EXERCISE AIM:
The records, repeated exactly and in full, are the expected answer.

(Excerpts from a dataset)
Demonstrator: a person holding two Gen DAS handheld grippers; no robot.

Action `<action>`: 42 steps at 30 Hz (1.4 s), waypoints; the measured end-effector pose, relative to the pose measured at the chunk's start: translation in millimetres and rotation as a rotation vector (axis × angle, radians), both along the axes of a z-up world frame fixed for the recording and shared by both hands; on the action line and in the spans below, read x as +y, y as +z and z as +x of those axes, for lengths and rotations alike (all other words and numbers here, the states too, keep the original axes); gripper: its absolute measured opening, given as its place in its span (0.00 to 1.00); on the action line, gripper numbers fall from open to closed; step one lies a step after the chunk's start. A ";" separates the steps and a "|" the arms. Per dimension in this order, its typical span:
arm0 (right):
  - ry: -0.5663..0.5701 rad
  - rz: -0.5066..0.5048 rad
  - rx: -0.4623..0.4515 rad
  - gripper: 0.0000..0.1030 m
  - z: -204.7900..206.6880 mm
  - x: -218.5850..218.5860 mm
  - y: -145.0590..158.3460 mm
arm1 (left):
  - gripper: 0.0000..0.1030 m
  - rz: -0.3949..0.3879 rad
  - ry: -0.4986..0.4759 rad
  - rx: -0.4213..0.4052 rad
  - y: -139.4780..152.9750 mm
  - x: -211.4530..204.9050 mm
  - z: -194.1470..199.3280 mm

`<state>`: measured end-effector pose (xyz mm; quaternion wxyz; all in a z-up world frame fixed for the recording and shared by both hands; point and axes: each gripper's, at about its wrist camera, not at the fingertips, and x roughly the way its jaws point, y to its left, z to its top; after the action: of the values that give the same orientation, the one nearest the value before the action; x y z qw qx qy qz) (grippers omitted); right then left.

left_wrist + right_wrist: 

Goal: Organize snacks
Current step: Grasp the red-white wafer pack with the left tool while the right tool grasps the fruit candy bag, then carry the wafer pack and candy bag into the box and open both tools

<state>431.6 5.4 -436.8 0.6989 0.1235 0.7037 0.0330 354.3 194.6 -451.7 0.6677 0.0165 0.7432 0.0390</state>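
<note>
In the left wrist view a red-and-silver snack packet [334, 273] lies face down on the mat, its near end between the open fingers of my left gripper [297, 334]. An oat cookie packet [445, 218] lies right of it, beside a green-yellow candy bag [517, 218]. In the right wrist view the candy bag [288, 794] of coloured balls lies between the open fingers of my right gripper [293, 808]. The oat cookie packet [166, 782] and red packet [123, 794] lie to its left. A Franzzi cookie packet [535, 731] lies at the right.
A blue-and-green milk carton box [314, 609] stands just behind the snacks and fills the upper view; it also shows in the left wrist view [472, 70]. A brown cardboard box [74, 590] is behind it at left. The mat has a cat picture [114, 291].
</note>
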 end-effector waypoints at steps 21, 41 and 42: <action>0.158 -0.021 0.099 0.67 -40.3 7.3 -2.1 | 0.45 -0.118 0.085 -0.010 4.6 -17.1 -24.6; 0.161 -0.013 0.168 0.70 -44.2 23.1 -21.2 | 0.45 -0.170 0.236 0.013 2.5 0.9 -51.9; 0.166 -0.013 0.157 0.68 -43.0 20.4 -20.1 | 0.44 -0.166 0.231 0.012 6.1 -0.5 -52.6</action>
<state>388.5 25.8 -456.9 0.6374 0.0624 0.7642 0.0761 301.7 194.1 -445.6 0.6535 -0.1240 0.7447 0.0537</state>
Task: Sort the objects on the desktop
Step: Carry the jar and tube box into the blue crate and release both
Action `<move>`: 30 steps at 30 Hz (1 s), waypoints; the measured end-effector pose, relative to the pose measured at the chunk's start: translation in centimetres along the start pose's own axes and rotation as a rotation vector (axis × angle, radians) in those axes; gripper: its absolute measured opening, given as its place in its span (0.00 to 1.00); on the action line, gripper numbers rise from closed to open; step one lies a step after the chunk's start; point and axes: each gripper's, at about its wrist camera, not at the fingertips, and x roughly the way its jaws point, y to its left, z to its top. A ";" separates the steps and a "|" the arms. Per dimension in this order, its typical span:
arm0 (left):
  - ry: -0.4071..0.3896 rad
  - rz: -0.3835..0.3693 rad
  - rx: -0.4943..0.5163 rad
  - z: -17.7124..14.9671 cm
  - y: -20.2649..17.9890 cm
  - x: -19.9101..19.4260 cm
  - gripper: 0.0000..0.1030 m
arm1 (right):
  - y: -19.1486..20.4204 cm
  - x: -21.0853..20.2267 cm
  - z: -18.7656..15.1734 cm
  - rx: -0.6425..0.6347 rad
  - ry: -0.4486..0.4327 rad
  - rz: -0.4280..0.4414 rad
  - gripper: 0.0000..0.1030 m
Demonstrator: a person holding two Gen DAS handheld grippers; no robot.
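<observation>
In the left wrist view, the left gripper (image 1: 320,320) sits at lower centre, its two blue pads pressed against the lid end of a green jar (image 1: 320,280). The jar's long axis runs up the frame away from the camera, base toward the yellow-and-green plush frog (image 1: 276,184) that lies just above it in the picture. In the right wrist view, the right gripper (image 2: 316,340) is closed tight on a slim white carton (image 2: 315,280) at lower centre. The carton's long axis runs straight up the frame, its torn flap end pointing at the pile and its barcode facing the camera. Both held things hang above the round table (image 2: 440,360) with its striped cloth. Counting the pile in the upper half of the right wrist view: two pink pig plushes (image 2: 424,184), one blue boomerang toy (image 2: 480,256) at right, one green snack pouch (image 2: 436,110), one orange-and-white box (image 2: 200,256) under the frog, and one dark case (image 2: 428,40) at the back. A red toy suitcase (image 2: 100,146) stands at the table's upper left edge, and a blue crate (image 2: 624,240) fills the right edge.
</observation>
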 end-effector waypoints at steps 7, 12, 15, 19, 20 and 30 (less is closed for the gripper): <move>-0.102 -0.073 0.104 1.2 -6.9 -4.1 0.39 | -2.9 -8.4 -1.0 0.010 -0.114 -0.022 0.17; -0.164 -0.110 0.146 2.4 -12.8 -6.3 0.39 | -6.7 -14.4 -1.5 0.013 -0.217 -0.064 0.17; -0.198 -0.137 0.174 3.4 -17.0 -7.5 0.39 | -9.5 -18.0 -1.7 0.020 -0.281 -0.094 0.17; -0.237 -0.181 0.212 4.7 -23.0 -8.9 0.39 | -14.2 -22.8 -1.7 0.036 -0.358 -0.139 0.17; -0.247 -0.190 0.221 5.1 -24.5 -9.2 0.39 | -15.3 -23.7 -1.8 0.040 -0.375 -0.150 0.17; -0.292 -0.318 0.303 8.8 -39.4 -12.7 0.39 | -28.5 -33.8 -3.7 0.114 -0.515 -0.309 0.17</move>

YOUR RESPONSE:
Demonstrator: a person holding two Gen DAS handheld grippers; no robot.

Action `<action>`: 42 steps at 30 Hz (1.4 s), waypoints; the measured end-effector pose, relative to the pose measured at the chunk's start: translation in millimetres and rotation as a rotation vector (axis × angle, radians), both along the axes of a z-up world frame fixed for the recording and shared by both hands; on the action line and in the spans below, read x as +y, y as +z and z as +x of those axes, for lengths and rotations alike (all other words and numbers here, the states too, keep the original axes); gripper: its absolute measured opening, given as its place in its span (0.00 to 1.00); on the action line, gripper numbers fall from open to closed; step one lies a step after the chunk's start. A ";" separates the steps and a "|" the arms. Per dimension in this order, its typical span:
arm0 (right):
  - ry: -0.5663..0.5701 rad
  - rz: -0.5066..0.5048 rad
  - rx: -0.4623..0.4515 rad
  - gripper: 0.0000..0.1030 m
  - z: -204.7900..206.6880 mm
  - x: -218.5850..218.5860 mm
  - y: -145.0590..158.3460 mm
arm1 (left):
  - gripper: 0.0000..0.1030 m
  - rz: -0.3949..0.3879 rad
  - ry: -0.4986..0.4759 rad
  - rx: -0.4213..0.4052 rad
  - y: -139.4780..152.9750 mm
  - x: -211.4530..204.9050 mm
  - z: -194.1470..199.3280 mm

`<state>`: measured end-effector pose (xyz mm; quaternion wxyz; all in a z-up world frame fixed for the recording and shared by both hands; point and axes: each gripper's, at about its wrist camera, not at the fingertips, and x roughly the way its jaws point, y to its left, z to its top; after the action: of the values that give the same orientation, the one nearest the value before the action; x y z qw qx qy qz) (grippers omitted); right then left.

left_wrist + right_wrist: 

Goal: Organize snacks
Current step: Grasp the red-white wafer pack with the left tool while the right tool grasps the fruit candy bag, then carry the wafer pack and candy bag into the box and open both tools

<state>431.6 5.4 -436.8 0.6989 0.1235 0.7037 0.0330 354.3 194.6 -451.7 0.6677 0.0165 0.7432 0.0390</state>
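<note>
In the left wrist view a red-and-silver snack packet [334, 273] lies face down on the mat, its near end between the open fingers of my left gripper [297, 334]. An oat cookie packet [445, 218] lies right of it, beside a green-yellow candy bag [517, 218]. In the right wrist view the candy bag [288, 794] of coloured balls lies between the open fingers of my right gripper [293, 808]. The oat cookie packet [166, 782] and red packet [123, 794] lie to its left. A Franzzi cookie packet [535, 731] lies at the right.
A blue-and-green milk carton box [314, 609] stands just behind the snacks and fills the upper view; it also shows in the left wrist view [472, 70]. A brown cardboard box [74, 590] is behind it at left. The mat has a cat picture [114, 291].
</note>
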 end-effector waypoints at steps 21, 41 and 42: <action>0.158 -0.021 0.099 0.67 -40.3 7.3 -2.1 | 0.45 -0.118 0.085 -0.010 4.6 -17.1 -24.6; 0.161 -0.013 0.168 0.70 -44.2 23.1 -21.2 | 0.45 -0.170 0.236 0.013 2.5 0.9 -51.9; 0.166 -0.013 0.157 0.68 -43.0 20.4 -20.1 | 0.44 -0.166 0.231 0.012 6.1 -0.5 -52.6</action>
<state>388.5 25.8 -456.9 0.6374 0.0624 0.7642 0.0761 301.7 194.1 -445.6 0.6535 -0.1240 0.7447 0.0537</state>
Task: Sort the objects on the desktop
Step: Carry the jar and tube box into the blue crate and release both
Action `<move>`: 30 steps at 30 Hz (1 s), waypoints; the measured end-effector pose, relative to the pose measured at the chunk's start: translation in centimetres along the start pose's own axes and rotation as a rotation vector (axis × angle, radians) in those axes; gripper: its absolute measured opening, given as its place in its span (0.00 to 1.00); on the action line, gripper numbers rise from closed to open; step one lies a step after the chunk's start; point and axes: each gripper's, at about its wrist camera, not at the fingertips, and x roughly the way its jaws point, y to its left, z to its top. A ";" separates the steps and a "|" the arms. Per dimension in this order, its typical span:
arm0 (left):
  - ry: -0.4071..0.3896 rad
  - rz: -0.3835..0.3693 rad
  - rx: -0.4943..0.5163 rad
  - z: -17.7124..14.9671 cm
  - y: -20.2649..17.9890 cm
  - x: -19.9101..19.4260 cm
  - gripper: 0.0000..0.1030 m
arm1 (right):
  - y: -19.1486..20.4204 cm
  - x: -21.0853..20.2267 cm
  - z: -18.7656..15.1734 cm
  - rx: -0.6425..0.6347 rad
  - ry: -0.4486..0.4327 rad
  - rz: -0.4280..0.4414 rad
  - gripper: 0.0000..0.1030 m
Demonstrator: a person holding two Gen DAS handheld grippers; no robot.
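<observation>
In the left wrist view, the left gripper (image 1: 320,320) sits at lower centre, its two blue pads pressed against the lid end of a green jar (image 1: 320,280). The jar's long axis runs up the frame away from the camera, base toward the yellow-and-green plush frog (image 1: 276,184) that lies just above it in the picture. In the right wrist view, the right gripper (image 2: 316,340) is closed tight on a slim white carton (image 2: 315,280) at lower centre. The carton's long axis runs straight up the frame, its torn flap end pointing at the pile and its barcode facing the camera. Both held things hang above the round table (image 2: 440,360) with its striped cloth. Counting the pile in the upper half of the right wrist view: two pink pig plushes (image 2: 424,184), one blue boomerang toy (image 2: 480,256) at right, one green snack pouch (image 2: 436,110), one orange-and-white box (image 2: 200,256) under the frog, and one dark case (image 2: 428,40) at the back. A red toy suitcase (image 2: 100,146) stands at the table's upper left edge, and a blue crate (image 2: 624,240) fills the right edge.
</observation>
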 end-effector waypoints at steps 7, 12, 15, 19, 20 and 30 (less is closed for the gripper): <move>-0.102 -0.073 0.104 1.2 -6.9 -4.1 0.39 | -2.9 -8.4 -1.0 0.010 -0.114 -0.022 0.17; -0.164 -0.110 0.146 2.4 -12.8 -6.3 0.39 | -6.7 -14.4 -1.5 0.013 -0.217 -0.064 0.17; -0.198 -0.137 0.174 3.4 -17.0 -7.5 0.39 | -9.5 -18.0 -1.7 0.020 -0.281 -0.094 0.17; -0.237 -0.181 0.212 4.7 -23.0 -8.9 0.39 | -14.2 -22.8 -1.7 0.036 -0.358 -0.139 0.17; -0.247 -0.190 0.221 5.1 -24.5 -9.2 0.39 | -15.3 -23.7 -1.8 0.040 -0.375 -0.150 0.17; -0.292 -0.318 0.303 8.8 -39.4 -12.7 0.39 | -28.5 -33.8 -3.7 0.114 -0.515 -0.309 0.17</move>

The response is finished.